Task to carry out: A word-for-word printout of the listing below is needed.

--- Data excerpt Enclosed Below ---

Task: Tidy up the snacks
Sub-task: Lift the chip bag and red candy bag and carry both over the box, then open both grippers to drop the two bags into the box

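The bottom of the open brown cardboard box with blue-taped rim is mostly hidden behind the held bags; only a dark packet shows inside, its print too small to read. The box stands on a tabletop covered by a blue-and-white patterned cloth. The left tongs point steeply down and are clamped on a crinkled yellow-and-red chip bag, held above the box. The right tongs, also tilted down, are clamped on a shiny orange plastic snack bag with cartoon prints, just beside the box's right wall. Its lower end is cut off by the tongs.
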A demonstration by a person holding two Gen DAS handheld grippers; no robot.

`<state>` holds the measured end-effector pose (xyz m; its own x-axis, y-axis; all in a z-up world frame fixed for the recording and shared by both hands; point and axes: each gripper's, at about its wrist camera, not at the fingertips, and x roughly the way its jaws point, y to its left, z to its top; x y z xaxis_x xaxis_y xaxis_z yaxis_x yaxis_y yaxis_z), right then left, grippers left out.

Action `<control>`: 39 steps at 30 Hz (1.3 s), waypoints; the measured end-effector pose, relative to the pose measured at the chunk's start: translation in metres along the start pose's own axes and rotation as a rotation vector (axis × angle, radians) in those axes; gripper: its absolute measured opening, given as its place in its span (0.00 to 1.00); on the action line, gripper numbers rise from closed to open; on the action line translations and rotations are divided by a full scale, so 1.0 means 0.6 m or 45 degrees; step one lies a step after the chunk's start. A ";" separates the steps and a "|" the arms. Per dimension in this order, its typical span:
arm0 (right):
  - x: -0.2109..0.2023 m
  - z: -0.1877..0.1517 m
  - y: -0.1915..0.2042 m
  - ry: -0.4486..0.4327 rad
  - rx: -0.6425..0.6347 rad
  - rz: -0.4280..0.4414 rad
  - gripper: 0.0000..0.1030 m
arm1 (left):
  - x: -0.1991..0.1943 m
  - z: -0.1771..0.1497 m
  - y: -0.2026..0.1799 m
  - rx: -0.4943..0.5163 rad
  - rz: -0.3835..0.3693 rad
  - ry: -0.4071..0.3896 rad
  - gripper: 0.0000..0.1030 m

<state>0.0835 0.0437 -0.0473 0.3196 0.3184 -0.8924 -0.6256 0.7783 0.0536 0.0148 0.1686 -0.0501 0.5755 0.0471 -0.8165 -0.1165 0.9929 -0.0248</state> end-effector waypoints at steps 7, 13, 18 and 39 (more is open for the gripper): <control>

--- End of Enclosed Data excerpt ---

Written answer:
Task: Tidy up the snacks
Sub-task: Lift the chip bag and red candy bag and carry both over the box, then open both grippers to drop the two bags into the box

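The bottom of the open brown cardboard box with blue-taped rim is mostly hidden behind the held bags; only a dark packet shows inside, its print too small to read. The box stands on a tabletop covered by a blue-and-white patterned cloth. The left tongs point steeply down and are clamped on a crinkled yellow-and-red chip bag, held above the box. The right tongs, also tilted down, are clamped on a shiny orange plastic snack bag with cartoon prints, just beside the box's right wall. Its lower end is cut off by the tongs.
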A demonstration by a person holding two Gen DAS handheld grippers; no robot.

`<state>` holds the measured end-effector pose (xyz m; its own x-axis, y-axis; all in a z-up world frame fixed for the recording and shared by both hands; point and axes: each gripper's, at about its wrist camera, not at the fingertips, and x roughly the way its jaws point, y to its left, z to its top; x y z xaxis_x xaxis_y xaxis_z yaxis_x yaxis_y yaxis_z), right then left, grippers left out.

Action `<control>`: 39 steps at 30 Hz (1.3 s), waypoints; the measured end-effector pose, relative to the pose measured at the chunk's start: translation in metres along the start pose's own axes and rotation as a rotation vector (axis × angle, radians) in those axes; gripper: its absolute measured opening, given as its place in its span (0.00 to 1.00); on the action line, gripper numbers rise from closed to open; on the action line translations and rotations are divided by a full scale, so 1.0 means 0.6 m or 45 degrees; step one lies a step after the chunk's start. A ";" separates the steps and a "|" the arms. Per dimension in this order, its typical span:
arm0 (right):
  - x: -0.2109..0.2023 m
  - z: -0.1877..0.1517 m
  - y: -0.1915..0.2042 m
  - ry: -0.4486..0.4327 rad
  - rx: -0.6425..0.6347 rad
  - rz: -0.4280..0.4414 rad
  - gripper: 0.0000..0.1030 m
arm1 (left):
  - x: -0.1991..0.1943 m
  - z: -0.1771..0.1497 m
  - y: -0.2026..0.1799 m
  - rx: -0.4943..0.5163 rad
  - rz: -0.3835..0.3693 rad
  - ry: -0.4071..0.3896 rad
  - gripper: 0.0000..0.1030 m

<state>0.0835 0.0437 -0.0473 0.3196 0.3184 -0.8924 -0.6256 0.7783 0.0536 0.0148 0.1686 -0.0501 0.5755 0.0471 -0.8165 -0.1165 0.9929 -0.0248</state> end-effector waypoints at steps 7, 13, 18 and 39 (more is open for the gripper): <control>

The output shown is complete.